• **REQUIRED WORK**: The expected answer is a single number, namely how many lines in the data below hold the word "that".

• **INFORMATION PROVIDED**:
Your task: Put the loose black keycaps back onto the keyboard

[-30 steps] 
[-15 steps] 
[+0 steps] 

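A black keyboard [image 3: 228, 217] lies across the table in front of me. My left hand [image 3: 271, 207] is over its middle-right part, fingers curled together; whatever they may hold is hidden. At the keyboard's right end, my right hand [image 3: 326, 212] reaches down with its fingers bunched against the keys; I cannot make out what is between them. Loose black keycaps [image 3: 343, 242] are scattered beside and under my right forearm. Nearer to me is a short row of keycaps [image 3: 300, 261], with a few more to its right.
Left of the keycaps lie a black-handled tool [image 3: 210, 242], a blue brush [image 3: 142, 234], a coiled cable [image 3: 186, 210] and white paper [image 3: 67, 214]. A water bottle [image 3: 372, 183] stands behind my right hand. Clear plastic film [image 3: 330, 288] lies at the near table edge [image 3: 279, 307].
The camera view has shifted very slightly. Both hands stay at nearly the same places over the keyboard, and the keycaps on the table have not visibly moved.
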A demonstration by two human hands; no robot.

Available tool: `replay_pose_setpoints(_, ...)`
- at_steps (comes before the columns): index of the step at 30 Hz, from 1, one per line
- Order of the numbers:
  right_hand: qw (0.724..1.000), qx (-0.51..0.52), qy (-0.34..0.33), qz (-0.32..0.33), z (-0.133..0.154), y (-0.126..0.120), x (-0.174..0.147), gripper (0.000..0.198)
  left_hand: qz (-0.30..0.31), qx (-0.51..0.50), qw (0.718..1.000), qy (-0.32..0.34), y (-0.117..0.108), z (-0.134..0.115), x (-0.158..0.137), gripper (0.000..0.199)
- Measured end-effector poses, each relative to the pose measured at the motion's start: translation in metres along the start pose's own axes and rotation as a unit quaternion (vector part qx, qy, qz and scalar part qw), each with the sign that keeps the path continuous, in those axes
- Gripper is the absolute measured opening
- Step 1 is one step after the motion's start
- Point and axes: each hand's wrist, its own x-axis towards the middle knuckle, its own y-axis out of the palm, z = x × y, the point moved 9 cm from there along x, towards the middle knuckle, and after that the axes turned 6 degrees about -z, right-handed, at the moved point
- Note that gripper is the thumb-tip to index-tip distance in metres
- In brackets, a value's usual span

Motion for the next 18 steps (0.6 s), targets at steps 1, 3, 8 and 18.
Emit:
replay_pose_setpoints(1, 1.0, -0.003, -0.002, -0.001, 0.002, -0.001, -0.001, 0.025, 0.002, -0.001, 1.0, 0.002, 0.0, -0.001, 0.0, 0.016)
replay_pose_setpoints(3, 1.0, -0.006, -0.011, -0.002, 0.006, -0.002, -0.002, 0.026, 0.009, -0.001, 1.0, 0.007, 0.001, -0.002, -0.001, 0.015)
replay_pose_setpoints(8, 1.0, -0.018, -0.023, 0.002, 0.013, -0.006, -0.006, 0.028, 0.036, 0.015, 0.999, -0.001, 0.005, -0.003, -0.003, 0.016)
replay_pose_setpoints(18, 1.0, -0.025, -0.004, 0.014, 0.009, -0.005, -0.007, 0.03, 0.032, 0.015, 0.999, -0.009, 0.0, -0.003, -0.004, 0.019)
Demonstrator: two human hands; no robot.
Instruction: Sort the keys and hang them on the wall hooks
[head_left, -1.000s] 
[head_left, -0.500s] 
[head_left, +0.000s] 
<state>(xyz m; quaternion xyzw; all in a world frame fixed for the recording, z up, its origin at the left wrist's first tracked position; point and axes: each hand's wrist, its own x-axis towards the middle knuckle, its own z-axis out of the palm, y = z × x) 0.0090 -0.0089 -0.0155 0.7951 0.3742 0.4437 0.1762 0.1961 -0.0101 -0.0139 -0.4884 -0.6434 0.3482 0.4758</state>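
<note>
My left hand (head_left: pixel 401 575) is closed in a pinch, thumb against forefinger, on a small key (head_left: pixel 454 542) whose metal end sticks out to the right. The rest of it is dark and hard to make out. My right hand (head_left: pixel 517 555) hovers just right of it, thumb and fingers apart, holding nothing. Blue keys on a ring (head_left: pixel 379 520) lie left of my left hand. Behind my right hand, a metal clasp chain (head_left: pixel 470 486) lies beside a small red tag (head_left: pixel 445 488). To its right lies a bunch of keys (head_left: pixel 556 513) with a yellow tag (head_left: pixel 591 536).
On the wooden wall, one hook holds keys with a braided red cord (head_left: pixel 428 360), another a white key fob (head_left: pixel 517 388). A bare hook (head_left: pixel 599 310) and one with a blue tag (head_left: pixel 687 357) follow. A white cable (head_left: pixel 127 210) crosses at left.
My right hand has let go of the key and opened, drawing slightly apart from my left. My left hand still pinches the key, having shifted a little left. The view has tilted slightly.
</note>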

• **TASK RESULT**: 3